Trans-national corporations such as General Electric, Ford, Wal-Mart and Boeing very badly want this deal to go through the American Congress; they argue that solving the nuclear hurdle will improve ties between U.S. companies and the Indian government, especially in defence procurement and government infrastructure projects.

Ford builds 50,000 vehicles a year at a plant in southern India, but Ford’s Vice President, International Relations, Biegun says that a nuclear deal "will improve the prospects for Ford to increase its activities in India."

India remained largely closed to big outside investment until the mid-1990s and was resisting efforts to liberalise its service and retail sectors. But trade between the countries is up, while U.S. investments have skyrocketed, especially in the IT and IT - enabled services.

Boeing Co., which signed an $11 billion deal last month to sell Air India 68 planes over the next five years, is set to lobby for congressional approval. So is General Electric, the largest U.S. investor in India, which would stand to profit from a newly opened nuclear market.

India’s annual military procurement budget is about $12 billion; only $90 million of that last year went to U.S. companies.
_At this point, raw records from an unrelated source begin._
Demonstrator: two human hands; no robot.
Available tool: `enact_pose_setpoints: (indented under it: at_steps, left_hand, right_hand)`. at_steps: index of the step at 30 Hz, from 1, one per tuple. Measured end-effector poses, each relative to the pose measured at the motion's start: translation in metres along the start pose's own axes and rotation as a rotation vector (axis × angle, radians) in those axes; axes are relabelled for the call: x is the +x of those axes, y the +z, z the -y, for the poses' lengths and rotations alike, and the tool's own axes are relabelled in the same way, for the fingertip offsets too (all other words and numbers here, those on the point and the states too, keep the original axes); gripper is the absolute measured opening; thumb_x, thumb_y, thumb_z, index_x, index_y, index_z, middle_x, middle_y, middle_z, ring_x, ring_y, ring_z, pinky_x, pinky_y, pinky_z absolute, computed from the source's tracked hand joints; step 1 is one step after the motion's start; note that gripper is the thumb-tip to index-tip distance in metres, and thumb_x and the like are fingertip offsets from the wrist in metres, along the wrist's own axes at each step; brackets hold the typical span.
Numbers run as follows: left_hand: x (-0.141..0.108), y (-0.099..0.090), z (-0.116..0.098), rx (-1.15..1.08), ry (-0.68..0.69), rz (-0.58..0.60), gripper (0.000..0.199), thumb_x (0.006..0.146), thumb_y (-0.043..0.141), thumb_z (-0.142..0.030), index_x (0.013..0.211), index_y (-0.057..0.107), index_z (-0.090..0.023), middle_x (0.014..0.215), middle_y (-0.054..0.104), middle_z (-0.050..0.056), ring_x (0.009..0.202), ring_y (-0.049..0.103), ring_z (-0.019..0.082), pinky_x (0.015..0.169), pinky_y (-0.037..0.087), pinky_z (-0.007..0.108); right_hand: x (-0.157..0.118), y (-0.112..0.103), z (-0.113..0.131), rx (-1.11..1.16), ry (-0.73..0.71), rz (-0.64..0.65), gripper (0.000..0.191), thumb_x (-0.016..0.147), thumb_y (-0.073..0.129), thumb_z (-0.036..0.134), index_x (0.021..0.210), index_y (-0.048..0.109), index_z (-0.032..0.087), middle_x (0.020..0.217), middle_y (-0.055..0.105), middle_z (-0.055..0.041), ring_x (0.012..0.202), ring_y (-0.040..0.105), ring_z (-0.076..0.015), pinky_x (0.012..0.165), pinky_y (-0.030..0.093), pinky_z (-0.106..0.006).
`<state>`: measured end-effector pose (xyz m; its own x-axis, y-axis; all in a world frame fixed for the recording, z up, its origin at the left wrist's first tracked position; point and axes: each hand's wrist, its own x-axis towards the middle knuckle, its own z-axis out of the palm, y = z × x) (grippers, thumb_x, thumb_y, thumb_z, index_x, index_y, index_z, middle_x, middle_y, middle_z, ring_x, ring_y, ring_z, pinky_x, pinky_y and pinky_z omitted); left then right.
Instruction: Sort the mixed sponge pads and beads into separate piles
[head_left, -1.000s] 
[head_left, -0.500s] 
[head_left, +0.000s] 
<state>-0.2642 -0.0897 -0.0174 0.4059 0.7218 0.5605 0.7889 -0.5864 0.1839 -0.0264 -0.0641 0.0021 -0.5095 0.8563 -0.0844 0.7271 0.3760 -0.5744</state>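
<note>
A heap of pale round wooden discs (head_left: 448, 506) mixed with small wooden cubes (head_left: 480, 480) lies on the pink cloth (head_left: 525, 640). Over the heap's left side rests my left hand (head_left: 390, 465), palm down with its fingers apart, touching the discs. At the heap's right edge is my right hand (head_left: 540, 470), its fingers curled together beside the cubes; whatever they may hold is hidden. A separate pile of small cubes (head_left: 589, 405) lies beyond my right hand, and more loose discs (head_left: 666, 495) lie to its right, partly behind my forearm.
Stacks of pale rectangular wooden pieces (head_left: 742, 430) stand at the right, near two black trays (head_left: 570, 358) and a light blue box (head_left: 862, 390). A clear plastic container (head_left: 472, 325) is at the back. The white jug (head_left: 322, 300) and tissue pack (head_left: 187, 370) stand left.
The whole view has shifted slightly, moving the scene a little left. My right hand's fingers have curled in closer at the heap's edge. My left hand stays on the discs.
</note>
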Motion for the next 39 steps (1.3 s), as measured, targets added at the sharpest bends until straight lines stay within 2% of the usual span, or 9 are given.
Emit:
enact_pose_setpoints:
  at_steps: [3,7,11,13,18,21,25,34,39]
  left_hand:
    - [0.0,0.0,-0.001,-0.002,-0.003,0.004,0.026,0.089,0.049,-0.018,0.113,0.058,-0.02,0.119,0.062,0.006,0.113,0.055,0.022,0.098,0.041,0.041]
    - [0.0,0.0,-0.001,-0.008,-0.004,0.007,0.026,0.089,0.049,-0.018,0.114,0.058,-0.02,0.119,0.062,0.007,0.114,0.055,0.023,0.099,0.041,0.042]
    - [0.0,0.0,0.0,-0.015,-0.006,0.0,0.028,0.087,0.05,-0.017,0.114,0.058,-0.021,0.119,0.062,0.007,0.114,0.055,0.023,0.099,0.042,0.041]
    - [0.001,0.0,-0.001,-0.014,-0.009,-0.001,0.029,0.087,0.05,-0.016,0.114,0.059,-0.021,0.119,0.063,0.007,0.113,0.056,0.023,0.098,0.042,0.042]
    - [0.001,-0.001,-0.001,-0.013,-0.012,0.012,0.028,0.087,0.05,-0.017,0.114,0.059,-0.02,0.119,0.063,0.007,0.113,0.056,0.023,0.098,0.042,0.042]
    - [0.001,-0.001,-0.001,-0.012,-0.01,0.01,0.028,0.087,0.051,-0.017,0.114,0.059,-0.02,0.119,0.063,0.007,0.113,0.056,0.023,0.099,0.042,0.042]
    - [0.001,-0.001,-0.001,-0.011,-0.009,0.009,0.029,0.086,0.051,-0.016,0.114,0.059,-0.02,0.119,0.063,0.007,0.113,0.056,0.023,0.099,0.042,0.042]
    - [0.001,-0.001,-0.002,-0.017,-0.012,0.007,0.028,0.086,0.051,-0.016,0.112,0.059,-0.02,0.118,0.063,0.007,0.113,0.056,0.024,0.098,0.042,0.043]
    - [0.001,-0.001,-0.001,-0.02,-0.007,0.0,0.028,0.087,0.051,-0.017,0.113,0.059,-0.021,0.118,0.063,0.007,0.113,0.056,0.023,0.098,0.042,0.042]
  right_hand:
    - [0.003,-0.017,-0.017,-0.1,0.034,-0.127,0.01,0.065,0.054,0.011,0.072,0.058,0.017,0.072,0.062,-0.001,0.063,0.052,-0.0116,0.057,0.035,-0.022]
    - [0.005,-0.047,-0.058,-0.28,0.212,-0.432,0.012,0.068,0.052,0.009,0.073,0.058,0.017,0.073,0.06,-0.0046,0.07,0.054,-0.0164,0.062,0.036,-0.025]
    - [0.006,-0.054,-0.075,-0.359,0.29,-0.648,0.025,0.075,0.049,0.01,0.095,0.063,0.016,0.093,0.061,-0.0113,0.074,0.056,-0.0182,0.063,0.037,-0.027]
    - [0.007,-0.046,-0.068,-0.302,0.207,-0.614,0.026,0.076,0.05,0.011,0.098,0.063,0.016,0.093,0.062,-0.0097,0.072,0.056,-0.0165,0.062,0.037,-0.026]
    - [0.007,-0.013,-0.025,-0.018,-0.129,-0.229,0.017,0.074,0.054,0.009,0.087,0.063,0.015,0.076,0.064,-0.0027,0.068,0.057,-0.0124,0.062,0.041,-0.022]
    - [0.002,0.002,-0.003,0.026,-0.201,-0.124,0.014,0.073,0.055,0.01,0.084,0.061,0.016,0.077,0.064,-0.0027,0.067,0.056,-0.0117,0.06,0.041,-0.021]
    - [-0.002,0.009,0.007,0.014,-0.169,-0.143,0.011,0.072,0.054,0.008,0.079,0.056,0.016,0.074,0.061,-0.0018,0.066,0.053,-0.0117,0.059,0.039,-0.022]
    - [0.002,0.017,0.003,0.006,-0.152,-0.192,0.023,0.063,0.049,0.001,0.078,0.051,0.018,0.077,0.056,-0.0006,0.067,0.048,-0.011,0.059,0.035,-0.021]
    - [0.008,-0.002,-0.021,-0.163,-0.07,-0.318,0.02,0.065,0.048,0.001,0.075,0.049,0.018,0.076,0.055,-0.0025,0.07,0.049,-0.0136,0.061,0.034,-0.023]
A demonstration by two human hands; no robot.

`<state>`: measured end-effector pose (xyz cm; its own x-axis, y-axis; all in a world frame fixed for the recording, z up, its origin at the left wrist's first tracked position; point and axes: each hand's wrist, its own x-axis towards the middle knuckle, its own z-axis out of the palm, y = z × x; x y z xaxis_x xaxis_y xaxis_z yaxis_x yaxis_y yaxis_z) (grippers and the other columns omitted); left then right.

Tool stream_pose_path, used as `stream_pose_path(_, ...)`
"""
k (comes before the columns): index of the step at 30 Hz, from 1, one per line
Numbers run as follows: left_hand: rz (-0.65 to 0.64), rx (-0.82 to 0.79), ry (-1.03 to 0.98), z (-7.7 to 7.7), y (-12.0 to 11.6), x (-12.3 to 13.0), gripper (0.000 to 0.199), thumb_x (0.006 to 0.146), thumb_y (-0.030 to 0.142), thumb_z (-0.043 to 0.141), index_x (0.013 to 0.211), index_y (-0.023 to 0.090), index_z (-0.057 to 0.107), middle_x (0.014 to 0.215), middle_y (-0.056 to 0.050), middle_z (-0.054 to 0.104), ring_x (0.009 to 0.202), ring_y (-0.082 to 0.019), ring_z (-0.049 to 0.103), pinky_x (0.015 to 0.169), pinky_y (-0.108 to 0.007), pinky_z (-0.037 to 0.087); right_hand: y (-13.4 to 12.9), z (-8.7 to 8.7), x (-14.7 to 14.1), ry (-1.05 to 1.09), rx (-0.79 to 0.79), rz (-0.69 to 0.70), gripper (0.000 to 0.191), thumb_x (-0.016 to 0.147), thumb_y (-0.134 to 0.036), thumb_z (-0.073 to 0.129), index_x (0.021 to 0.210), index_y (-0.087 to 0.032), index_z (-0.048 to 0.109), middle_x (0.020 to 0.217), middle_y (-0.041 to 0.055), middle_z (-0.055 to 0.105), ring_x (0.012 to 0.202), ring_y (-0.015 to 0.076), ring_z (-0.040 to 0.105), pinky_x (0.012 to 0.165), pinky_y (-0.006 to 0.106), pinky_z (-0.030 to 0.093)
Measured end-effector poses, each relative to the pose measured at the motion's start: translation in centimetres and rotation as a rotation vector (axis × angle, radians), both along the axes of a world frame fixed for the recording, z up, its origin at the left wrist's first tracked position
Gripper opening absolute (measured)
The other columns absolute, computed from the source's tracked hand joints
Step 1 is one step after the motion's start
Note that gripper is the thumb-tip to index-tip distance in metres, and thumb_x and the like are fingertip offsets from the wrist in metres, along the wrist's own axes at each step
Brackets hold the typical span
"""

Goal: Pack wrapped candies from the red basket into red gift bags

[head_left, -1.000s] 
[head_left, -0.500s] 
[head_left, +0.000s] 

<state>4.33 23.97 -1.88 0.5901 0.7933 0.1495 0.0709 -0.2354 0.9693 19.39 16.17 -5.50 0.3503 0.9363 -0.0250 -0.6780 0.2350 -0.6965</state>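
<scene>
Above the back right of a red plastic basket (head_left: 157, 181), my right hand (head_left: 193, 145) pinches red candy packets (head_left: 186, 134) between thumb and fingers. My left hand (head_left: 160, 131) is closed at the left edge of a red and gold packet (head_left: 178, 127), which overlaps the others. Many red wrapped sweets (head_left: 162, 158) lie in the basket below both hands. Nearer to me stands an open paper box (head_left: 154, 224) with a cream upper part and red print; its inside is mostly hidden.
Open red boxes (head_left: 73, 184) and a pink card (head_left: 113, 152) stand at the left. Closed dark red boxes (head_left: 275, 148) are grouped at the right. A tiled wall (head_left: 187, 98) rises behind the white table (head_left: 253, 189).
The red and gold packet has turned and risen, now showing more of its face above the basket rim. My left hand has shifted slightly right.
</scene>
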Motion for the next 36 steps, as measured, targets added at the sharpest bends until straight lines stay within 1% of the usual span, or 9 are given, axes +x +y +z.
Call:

Plans to expand India’s tiny nuclear power network could cost as much as $100 billion. And then there is the $1 trillion needed in infrastructure work, for projects such as ports and power stations, roads and gas pipelines. It is this material economic interest that drives the greedy American business empires and their wrong-headed representative on the new course of nuclear madness.

This new situation of a nuclear-enabled India, ably supported by American imperialism, throws a dangerous challenge to the entire working people of the region of South Asia. The massive protests in India, Pakistan and Bangladesh have demonstrated that the masses of the region, however divided on national and religious lines, clearly see the sinister designs of their own bosses and imperialism.

The task of the Marxist-socialists under the banner of the Committee for a Workers’ International (CWI) is to programmatically unite and guide these anti- imperialist and anti-capitalist forces towards the ideas of genuine socialism to overthrow capitalism and landlordism to build a nuclear free, democratic socialist confederation of South Asia.